The tortilla chip swirled in salsa by Randall in Clerks
was a more believable shark fin than this
magical CGI creation. 
Everyone, however, is simply more prospective fodder for the sharks -- yes, sharks -- because the other big reveal is that the shark that went into the lake at the beginning was a pregnant female. So now the police and the citizenry have to contend with a mother shark and her two monstrous pups at loose in the waters. There will be numerous scenes where CGI bull sharks, with ridiculous mouth movements, will be cut into shots of people flailing their limbs about in the water. We will get absolutely ineffective POV shots of what we presume is a shark swimming between two rocks more than once. If Joe Bob Briggs were still doing these things, he might make mention of the "crotch fu" used in one shark attack scene (see the picture above).
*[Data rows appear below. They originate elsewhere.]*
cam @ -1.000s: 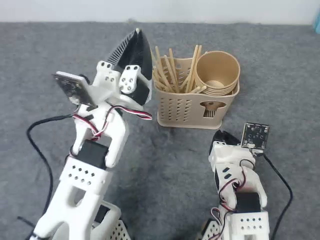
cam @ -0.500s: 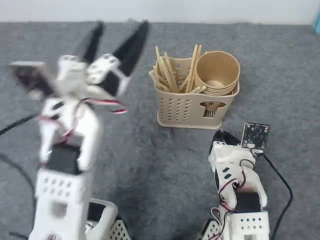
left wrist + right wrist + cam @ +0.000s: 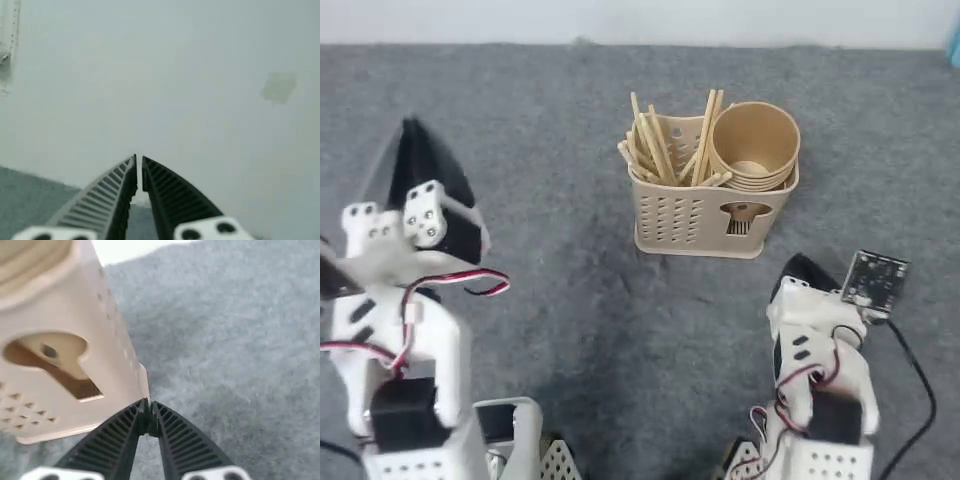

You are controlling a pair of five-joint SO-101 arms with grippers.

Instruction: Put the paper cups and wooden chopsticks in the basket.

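Note:
The beige basket [image 3: 695, 215] stands at the middle of the grey mat. Several wooden chopsticks [image 3: 655, 145] stick up from its left compartment, and stacked paper cups [image 3: 755, 145] fill its right one. My left gripper [image 3: 410, 130] is far to the basket's left, raised and shut on nothing; in the left wrist view the left gripper [image 3: 138, 161] points at a white wall. My right gripper [image 3: 798, 265] is shut and empty, low, just in front of the basket's right corner. In the right wrist view the right gripper [image 3: 149, 407] is close to the basket [image 3: 65, 365].
Grey carpet-like mat [image 3: 600, 300] covers the table, with a white wall along its far edge. Both arm bases stand at the near edge. Open mat lies between the arms and to the basket's left and right.
My left arm swung left away from the basket and drew back; its fingers opened midway and are shut now. The right arm shifted slightly right and back.

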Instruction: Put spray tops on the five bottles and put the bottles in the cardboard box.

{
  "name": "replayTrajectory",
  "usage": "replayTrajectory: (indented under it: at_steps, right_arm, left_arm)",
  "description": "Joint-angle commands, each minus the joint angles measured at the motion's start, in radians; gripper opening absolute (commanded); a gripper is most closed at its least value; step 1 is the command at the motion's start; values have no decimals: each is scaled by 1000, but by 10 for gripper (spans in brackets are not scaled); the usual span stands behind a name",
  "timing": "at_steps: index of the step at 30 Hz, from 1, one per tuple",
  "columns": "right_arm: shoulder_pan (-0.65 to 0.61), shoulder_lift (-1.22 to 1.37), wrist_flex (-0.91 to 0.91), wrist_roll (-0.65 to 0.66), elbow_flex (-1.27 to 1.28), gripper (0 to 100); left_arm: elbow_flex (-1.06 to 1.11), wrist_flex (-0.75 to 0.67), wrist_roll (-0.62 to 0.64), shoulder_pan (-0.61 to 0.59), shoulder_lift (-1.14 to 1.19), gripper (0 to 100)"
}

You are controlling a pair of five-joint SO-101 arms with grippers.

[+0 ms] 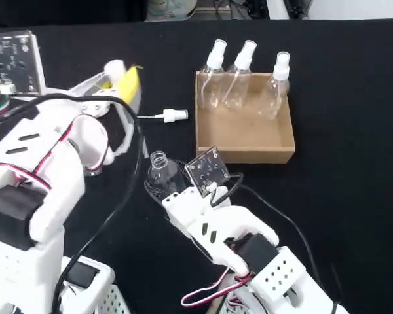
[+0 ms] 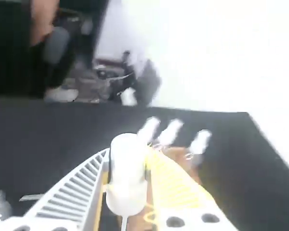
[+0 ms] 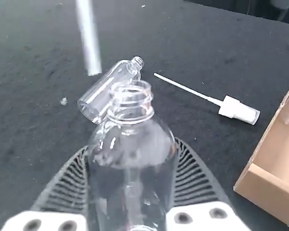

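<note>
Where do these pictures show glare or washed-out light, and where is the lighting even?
Left wrist view: the room beyond the table is washed out to white, and the gripped spray top looks very bright. Right wrist view: soft highlights on the gripped bottle, no harsh shadows. High view: even light, small glints on the three bottles in the cardboard box.

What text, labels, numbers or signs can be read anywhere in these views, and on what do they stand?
No readable text in any view.
Circuit board at the far left: fine marks, too small to read.
Second circuit board, mid-table: likewise too small to read.
Cardboard box, held bottle, held spray top: no print visible.
</note>
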Motion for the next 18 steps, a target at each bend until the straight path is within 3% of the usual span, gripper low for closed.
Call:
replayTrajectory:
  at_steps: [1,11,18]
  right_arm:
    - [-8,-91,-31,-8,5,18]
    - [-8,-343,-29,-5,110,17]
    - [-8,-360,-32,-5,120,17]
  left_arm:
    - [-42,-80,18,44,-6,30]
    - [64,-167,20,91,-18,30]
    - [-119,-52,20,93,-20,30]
Finally, we will get a few abysmal "dorsal fin moving through the water" shots in Shark Lake, but one (in the image to the right) I have to put on the short list of the worst of all time. There might be worse ones out there in the annals of shark film history, but it is the one that is freshest in my mind. It makes me long for the days when the effect was done with a floating dorsal fin being pulled through the water. At least that was honest work...

Sara Malakul Lane in her old day job.
As I mentioned earlier, the comely and freckle-faced, Thai-English actress Lane (also seen by my own set of eyes in SharktopusPernicious [my review here] and Cowboys vs. Dinosaurs) is not entirely effective in her role as Deputy Hernandez, but this is not to say I did not enjoy her presence in the film. If anything good comes out of the schlock in which she acts one film after the other, is that we seem to have a modern scream queen on our hands. (Quality of acting or even talent was never a necessary aspect of scream queens anyway.) And there is a side to her role where, acting-wise, she is most effective; Sara Lane is at her best in her shared scenes with Lily Brooks O'Briant, a young actress who displays some much needed charisma in the midst of all this dullness and cheap effects. As for Dolph, Lundgren looks so tired throughout the film; whether he is just tired in general or from making cheap ass film after cheap ass film to keep current is hard to discern. However, ol' Dolph also has his best moments in Shark Lake when he has O'Briant at his side, so I just guess the little girl must be responsible for the best acting of multiple principals in the film. Can we put her behind the camera as well?

There is a point where Lane's character says, while reflecting on the death of an incidental character, "It's my fault. I shouldn't have let him come out here. We shouldn't be out here." Well, yeah... the single best way to not get attacked by sharks in a particular body of water is to not go in that water in the first place. So, you really only have yourself to blame, sister. On the other hand, you can't have a killer shark movie with someone getting killed by a shark. And unless your film is a total fantasia about sharks skipping about on dry land to munch on the populace, well, someone has to go in the water eventually. Might as well be you.

Just stay out of Lake Tahoe. The place is crawling with bull sharks. And Dolph Lundgrens.